**Exercise**.
Transcribe each of the records below exactly, excluding all pictures.
....
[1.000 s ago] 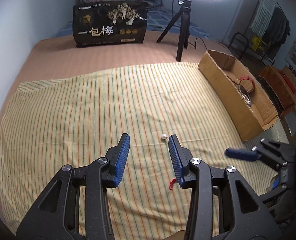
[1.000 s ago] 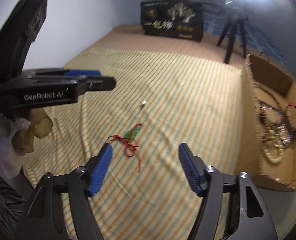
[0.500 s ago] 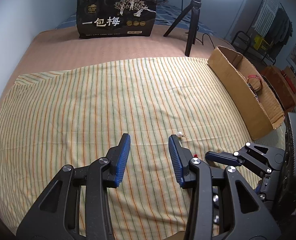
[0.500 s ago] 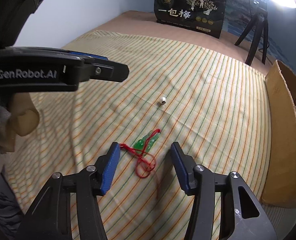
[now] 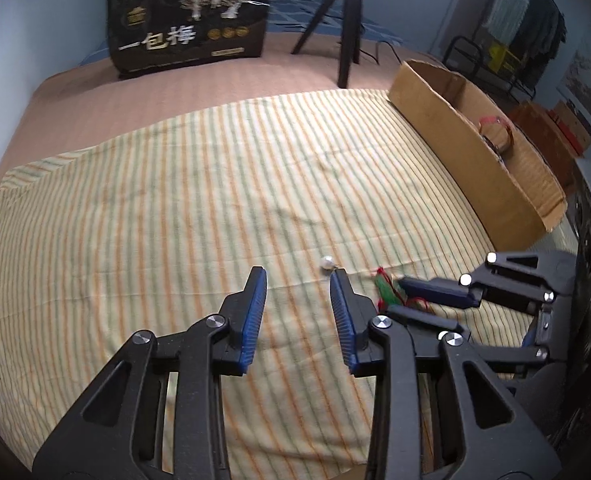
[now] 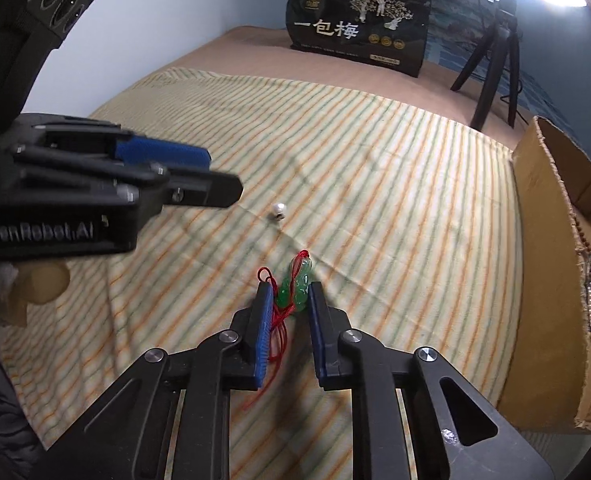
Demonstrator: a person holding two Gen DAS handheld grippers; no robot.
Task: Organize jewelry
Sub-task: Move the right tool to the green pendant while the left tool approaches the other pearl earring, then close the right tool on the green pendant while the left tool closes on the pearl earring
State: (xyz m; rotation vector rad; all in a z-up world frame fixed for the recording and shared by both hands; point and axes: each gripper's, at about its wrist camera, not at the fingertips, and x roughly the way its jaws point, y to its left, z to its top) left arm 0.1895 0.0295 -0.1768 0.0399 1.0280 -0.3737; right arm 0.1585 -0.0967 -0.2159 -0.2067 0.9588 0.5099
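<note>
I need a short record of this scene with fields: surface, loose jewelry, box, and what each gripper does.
surface: striped cloth
loose jewelry: green pendant on a red cord; small pearl
box: cardboard box, bracelets inside
right gripper: fingers closing around the green pendant
left gripper: fingers closing, nothing between them, small pearl just ahead

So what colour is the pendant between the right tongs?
Green pendant, on a red cord; clearest in the right wrist view.
</note>
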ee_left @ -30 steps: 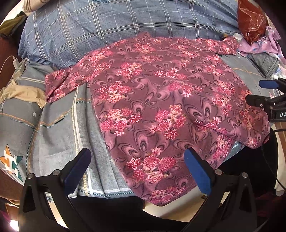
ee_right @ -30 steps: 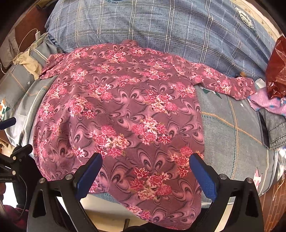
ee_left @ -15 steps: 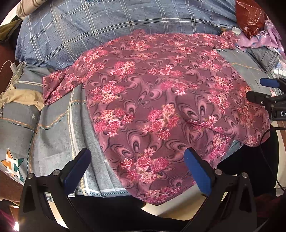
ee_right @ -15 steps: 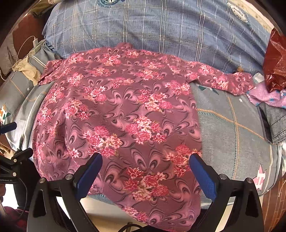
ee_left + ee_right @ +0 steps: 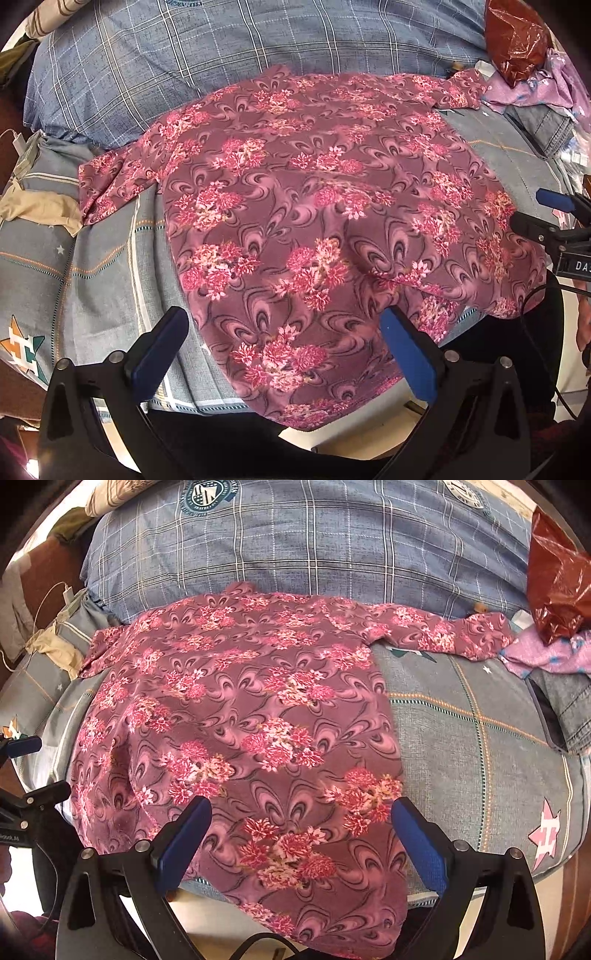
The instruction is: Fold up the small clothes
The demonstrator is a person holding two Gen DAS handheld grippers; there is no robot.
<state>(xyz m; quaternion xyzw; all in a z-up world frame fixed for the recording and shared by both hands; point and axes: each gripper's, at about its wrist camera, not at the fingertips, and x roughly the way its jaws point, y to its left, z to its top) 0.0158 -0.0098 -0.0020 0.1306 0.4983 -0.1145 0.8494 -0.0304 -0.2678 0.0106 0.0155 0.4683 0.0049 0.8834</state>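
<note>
A maroon shirt with pink flowers (image 5: 314,206) (image 5: 243,716) lies spread flat on the grey bedsheet, both sleeves stretched out sideways and its hem hanging over the near bed edge. My left gripper (image 5: 284,332) hovers open above the hem's left half, blue pads wide apart and holding nothing. Over the hem's right half my right gripper (image 5: 301,819) stands open too, empty. Each gripper shows at the edge of the other's view: the right gripper (image 5: 546,218) at the far right, the left gripper (image 5: 26,771) at the far left.
A blue plaid pillow (image 5: 314,542) lies behind the shirt. At the right are a red plastic bag (image 5: 557,576), a purple cloth (image 5: 543,653) and denim (image 5: 569,698). A beige rag (image 5: 40,206) and a white cable (image 5: 55,594) sit at the left. The bedsheet (image 5: 480,738) extends right.
Both grippers have moved forward and slightly down toward the shirt's hem, which now fills more of each view. Both stay open; the shirt has not moved.
</note>
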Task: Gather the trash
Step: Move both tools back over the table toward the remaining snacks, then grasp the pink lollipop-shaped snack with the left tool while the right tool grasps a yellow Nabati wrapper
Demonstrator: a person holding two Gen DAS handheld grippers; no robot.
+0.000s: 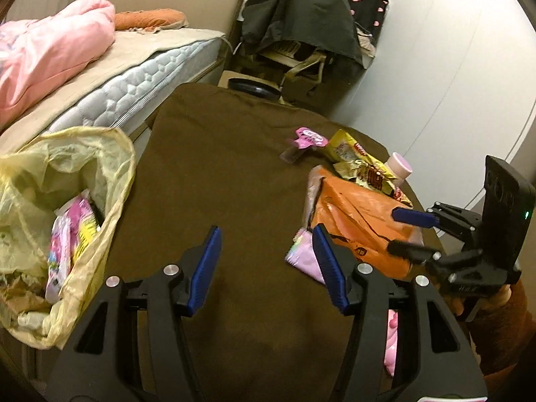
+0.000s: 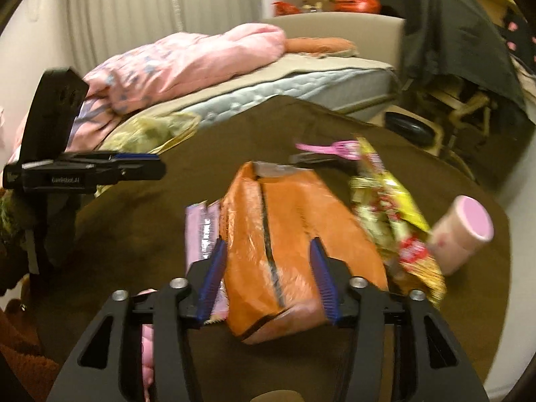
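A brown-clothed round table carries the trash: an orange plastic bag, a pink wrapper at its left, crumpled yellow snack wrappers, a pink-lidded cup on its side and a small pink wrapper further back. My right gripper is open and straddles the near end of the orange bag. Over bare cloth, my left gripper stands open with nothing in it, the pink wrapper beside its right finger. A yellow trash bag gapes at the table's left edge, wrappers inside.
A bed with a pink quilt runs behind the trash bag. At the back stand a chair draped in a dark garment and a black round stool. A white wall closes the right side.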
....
**Task response**.
[1.000 s ago] 
[1.000 s ago] 
[0.500 s ago] 
[0.500 s ago] 
[now] 
[now] 
Demonstrator: a person holding two Gen DAS handheld grippers; no robot.
Task: Organize jewelry
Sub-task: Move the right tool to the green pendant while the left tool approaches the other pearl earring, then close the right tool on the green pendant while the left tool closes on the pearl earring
State: (xyz m; rotation vector rad; all in a z-up world frame fixed for the recording and shared by both hands; point and axes: each gripper's, at about its wrist camera, not at the fingertips, and x roughly the way its jaws point, y to its left, z to its top) left arm 0.1895 0.0295 -0.1768 0.0399 1.0280 -0.3737; right arm 0.1585 -0.0967 -0.2159 -0.2067 0.9588 0.5099
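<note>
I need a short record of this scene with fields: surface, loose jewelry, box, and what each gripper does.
surface: striped cloth
loose jewelry: green pendant on a red cord; small pearl
box: cardboard box, bracelets inside
right gripper: fingers closing around the green pendant
left gripper: fingers closing, nothing between them, small pearl just ahead

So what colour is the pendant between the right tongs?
Green pendant, on a red cord; clearest in the right wrist view.
</note>
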ee_left @ -30 steps: 
ee_right @ -30 steps: 
ee_left @ -15 steps: 
ee_right @ -15 steps: 
ee_left + ee_right @ +0 steps: 
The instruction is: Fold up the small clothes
The demonstrator is a person holding two Gen DAS handheld grippers; there is no robot.
<state>(xyz m; quaternion xyzw; all in a z-up world frame fixed for the recording and shared by both hands; point and axes: each gripper's, at about its wrist camera, not at the fingertips, and x roughly the way its jaws point, y to its left, z to its top) 0.0158 -0.0098 -0.0020 0.1306 0.4983 -0.1145 0.8494 -0.0304 -0.2678 0.0106 0.0155 0.4683 0.0049 0.8834</state>
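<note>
A maroon shirt with pink flowers (image 5: 314,206) (image 5: 243,716) lies spread flat on the grey bedsheet, both sleeves stretched out sideways and its hem hanging over the near bed edge. My left gripper (image 5: 284,332) hovers open above the hem's left half, blue pads wide apart and holding nothing. Over the hem's right half my right gripper (image 5: 301,819) stands open too, empty. Each gripper shows at the edge of the other's view: the right gripper (image 5: 546,218) at the far right, the left gripper (image 5: 26,771) at the far left.
A blue plaid pillow (image 5: 314,542) lies behind the shirt. At the right are a red plastic bag (image 5: 557,576), a purple cloth (image 5: 543,653) and denim (image 5: 569,698). A beige rag (image 5: 40,206) and a white cable (image 5: 55,594) sit at the left. The bedsheet (image 5: 480,738) extends right.
Both grippers have moved forward and slightly down toward the shirt's hem, which now fills more of each view. Both stay open; the shirt has not moved.
</note>
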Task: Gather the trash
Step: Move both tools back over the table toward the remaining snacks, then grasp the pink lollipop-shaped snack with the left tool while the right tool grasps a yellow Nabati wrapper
Demonstrator: a person holding two Gen DAS handheld grippers; no robot.
+0.000s: 
+0.000s: 
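A brown-clothed round table carries the trash: an orange plastic bag, a pink wrapper at its left, crumpled yellow snack wrappers, a pink-lidded cup on its side and a small pink wrapper further back. My right gripper is open and straddles the near end of the orange bag. Over bare cloth, my left gripper stands open with nothing in it, the pink wrapper beside its right finger. A yellow trash bag gapes at the table's left edge, wrappers inside.
A bed with a pink quilt runs behind the trash bag. At the back stand a chair draped in a dark garment and a black round stool. A white wall closes the right side.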

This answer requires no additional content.